> **Assignment**
In the copy, every line of the material that follows must appear exactly, and no pictures should.

+++ Collected material +++

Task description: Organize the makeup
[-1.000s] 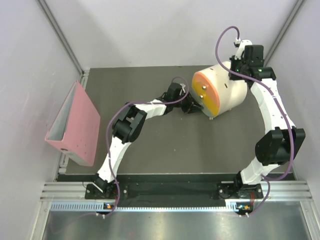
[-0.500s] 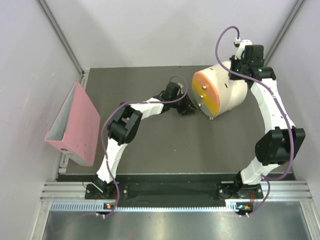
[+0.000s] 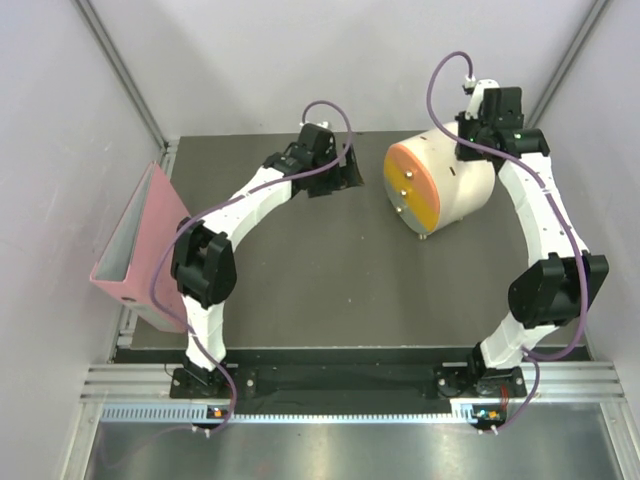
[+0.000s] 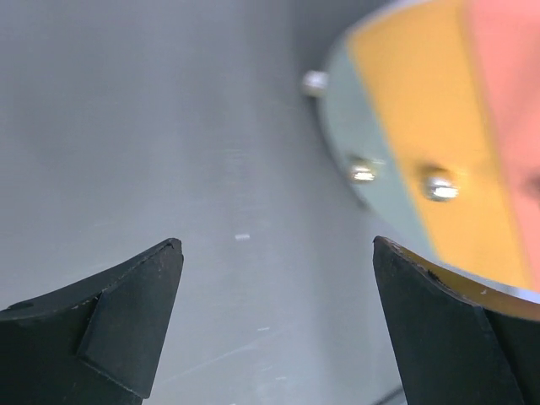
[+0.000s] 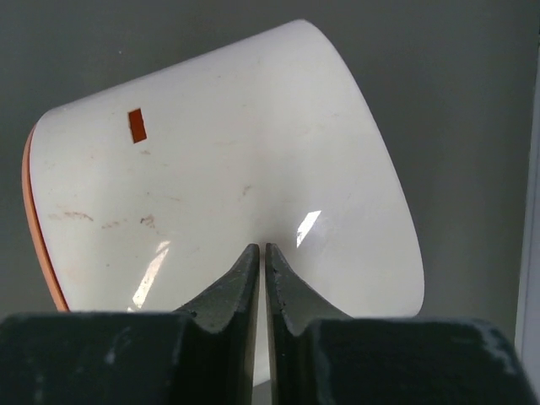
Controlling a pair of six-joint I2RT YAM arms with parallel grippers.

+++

> **Result below**
Task description: Organize the makeup
[-1.000s] 
[-0.500s] 
[+0.000s] 
[+0.000s] 
[+0.000s] 
Controlling a pair of six-joint I2RT YAM arms with parallel grippers.

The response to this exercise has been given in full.